2. Jangan terlalu mengambil hati, terutama jika asal muasal kemarahannya
sebenarnya bukanlah pada diri Anda
3. Tentukan kapan waktu bereaksi yang tepat. Jika anak remaja Anda hanya
memasang wajah marah, misalnya, biarkan saja. Tapi, ketika ia mulai
mengeluarkan kata-kata kasar, atau membanting pintu dengan keras, mungkin itu
waktunya Anda merespon (dengan bijak, tentunya) agar “perang” ini tak menjadi
makin besar.
4. Minimalkan respons agar Anda tak ikut “terbakar”. Tom Alibrandi, seorang
penulis dan konselor menyebutkan 5 kata yang bisa meminimalkan keterlibatan
emosi Anda saat “adu mulut” dengan anak remaja Anda. Kelima kata itu ialah: Ya,
Tidak, Oh benarkah?, Wow, Terserah kamu deh. Lihatlah apa yang terjadi
selanjutnya, untuk menentukan seberapa efektif respons Anda, dan apakah Anda
perlu melakukan hal lain.
5. Akui segera jika Anda memiliki kekurangan atau kesalahan.

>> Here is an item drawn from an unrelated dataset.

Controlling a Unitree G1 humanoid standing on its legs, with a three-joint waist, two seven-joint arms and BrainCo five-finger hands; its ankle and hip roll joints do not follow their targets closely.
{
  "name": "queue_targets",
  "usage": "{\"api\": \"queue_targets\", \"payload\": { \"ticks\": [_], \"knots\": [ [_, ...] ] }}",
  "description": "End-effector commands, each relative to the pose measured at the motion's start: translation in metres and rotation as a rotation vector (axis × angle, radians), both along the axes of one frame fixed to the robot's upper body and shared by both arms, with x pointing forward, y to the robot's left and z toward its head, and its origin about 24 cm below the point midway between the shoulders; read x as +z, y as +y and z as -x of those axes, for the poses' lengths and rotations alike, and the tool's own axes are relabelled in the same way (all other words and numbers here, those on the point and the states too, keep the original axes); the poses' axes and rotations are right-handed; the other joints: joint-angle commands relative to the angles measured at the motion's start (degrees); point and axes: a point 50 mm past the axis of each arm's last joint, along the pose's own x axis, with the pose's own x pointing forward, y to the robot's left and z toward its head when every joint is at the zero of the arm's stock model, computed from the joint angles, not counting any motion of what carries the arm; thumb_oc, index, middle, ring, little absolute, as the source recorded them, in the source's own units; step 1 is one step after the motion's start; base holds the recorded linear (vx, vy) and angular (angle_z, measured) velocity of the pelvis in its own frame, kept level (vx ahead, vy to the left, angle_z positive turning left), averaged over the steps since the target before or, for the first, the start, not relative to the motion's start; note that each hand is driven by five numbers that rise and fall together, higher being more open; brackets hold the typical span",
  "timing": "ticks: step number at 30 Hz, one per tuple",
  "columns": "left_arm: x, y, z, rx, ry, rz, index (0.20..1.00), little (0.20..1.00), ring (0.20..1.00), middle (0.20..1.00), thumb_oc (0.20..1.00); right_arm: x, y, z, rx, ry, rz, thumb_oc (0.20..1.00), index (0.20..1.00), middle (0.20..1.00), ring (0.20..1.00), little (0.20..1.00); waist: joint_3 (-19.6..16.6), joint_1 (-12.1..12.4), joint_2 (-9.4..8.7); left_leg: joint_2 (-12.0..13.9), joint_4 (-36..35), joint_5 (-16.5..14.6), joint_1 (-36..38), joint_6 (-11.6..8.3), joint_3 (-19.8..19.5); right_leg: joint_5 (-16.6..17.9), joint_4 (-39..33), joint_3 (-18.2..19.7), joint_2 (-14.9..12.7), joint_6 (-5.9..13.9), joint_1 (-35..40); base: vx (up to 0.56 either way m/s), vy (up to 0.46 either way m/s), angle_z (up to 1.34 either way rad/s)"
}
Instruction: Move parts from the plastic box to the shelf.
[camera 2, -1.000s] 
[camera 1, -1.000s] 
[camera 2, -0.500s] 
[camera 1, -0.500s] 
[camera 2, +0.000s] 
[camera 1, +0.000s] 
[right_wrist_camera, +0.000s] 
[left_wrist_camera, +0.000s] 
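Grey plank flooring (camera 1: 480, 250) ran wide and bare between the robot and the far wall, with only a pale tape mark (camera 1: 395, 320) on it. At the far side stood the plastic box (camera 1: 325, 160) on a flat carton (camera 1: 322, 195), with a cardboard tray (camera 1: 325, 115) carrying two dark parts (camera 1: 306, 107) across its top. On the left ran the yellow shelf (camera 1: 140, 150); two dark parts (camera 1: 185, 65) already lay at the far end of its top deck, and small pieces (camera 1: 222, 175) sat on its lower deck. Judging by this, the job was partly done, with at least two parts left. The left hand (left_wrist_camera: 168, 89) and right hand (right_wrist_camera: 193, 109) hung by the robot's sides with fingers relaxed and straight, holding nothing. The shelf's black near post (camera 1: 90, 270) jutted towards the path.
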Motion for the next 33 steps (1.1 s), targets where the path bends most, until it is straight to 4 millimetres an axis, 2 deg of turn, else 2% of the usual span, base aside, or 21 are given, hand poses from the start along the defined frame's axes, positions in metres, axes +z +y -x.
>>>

6. Pertahankan aturan yang Anda buat (khususnya yang menyangkut keamanan
dan keselamatan anak Anda. Jam malam, misalnya).
7. Ingatkan terus diri Anda untuk sabar. Fase kemarahan remaja ini akan
berlalu, dan ia akan menjadi seorang dewasa yang membuat Anda bangga.